Task brief
Reproduce the lines of the material exactly, excluding every image.

Dataset extract
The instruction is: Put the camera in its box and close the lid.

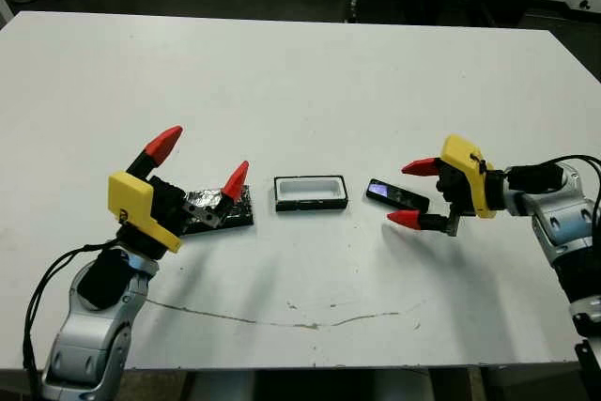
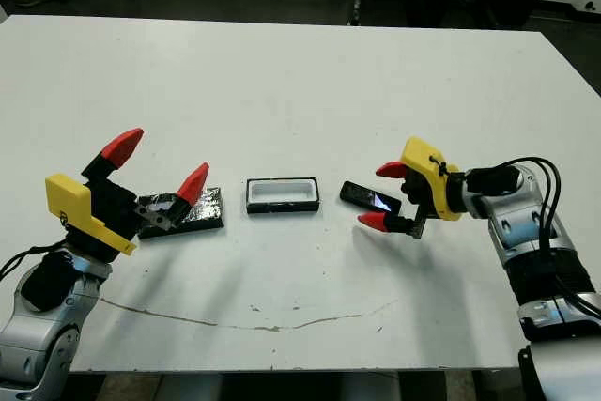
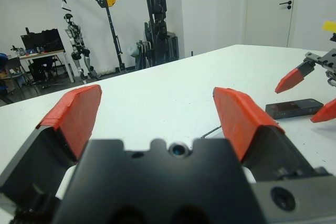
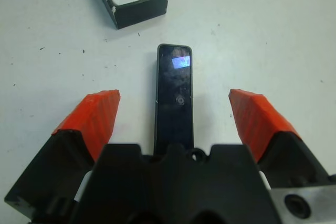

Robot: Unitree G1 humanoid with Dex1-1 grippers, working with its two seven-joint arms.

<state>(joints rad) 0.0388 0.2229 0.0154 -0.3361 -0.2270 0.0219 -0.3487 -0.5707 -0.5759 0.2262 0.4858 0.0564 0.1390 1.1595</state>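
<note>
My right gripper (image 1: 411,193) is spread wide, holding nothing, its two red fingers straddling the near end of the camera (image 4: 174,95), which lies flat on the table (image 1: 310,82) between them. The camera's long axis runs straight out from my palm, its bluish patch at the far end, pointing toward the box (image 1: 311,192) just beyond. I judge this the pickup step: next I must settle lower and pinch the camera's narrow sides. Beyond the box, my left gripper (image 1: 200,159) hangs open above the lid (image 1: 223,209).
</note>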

Answer to this problem
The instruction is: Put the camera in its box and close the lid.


Robot: Unitree G1 humanoid with Dex1-1 grippers, working with its two seven-joint arms.

<state>(joints rad) 0.0388 0.2229 0.0154 -0.3361 -0.2270 0.0219 -0.3487 -0.5707 -0.5759 0.2262 0.4858 0.0564 0.1390 1.1595</state>
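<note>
My right gripper (image 1: 411,193) is spread wide, holding nothing, its two red fingers straddling the near end of the camera (image 4: 174,95), which lies flat on the table (image 1: 310,82) between them. The camera's long axis runs straight out from my palm, its bluish patch at the far end, pointing toward the box (image 1: 311,192) just beyond. I judge this the pickup step: next I must settle lower and pinch the camera's narrow sides. Beyond the box, my left gripper (image 1: 200,159) hangs open above the lid (image 1: 223,209).
</note>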

No additional output is needed.